Nos desnudamos con una urgencia que contrastaba con la suavidad de sus caricias. Sus labios recorrieron mi cuerpo, deteniéndose en cada curva, susurrando lo mucho que le gustaba. Cada roce era me enchinaba la piel, cada beso una chispa que encendía. Cuando intentó ir más allá, al igual que el intento anterior, aunque mi vagina escurría en fluidos, su pene no lograba entrar el dolor regresó, pero esta vez estaba decidida. Le pedí que continuara, y aunque las lágrimas asomaron a mis ojos, la mezcla de placer y dolor era abrumadora, casi adictiva. Finalmente, logramos cruzar esa barrera, y el mundo pareció detenerse, de golpe casi la mitad de si miembro entro en mi, trataba de contener mis gemidos. Su presencia, imponente y segura, llenaba cada rincón de mi ser. Sus movimientos eran lentos, cuidadosos, y sus manos no dejaban de acariciarme, anclándome a él, con mis piernas lo jalaba para mantenerlo dentro.

No duró mucho; le pedí que parara, y él obedeció al instante. Nos quedamos abrazados, con mi corazón latiendo desbocado contra su pecho. «Me gustas mucho», murmuró, «pero no quiero fallarte». Antes de que pudiera responder, mi amiga entró sin avisar, sorprendida al encontrarnos así. Balbuceó una disculpa y me dijo que tenía que irse. Tenia que irme con ella, aunque una parte de mí quería quedarse. Mientras nos vestíamos, él no dejó de besarme, diciéndome que era la chica que más le había gustado en su vida. Me propuso intentarlo, ser novios, siempre que estuviera dispuesta a «experimentar». No entendí del todo a qué se refería, pero dije que sí, embriagada por el momento.

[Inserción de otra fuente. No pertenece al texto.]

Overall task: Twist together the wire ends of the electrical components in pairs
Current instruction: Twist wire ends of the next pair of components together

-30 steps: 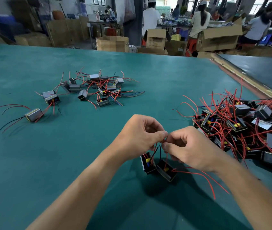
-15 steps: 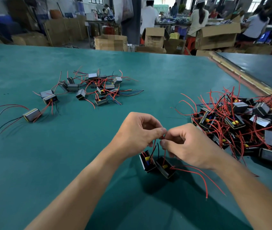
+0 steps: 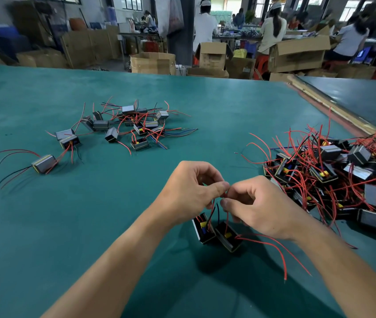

Al salir, mi amiga no pudo contenerse. «¡Vaya, qué sorpresa!», exclamó con una risa pícara. «¿Cómo lidiaste con eso? ¡Lo tiene bien grande! No pude evitar notarlo cuando entré». Me sonrojé, riendo nerviosa. «Fue mi primera vez», confesé, «y sí, nunca había visto algo así». Esa imagen, tan impactante, seguía grabada en mi mente, un símbolo de la intensidad de ese momento. Al salir, vi a la otra chica aún en la fiesta, y una oleada de inseguridad me golpeó. Sabía que él se quedaría allí, y peor aun, con la calentura que dejo nuestro encuentro, pero me fui con mi amiga, con el corazón dividido entre el deseo y la duda.

El comienzo de algo más

Seguimos escribiéndonos, y aunque la presencia de esa otra chica me inquietaba, él me aseguró que no había nada de qué preocuparme. Descubrí que era cierto: a pesar de las insinuaciones de ella, él se mantuvo fiel a su palabra. Esa noche marcó el inicio de una relación que duró más de siete años, llena de experiencias que atesoro y que, tal vez, algún día contaré.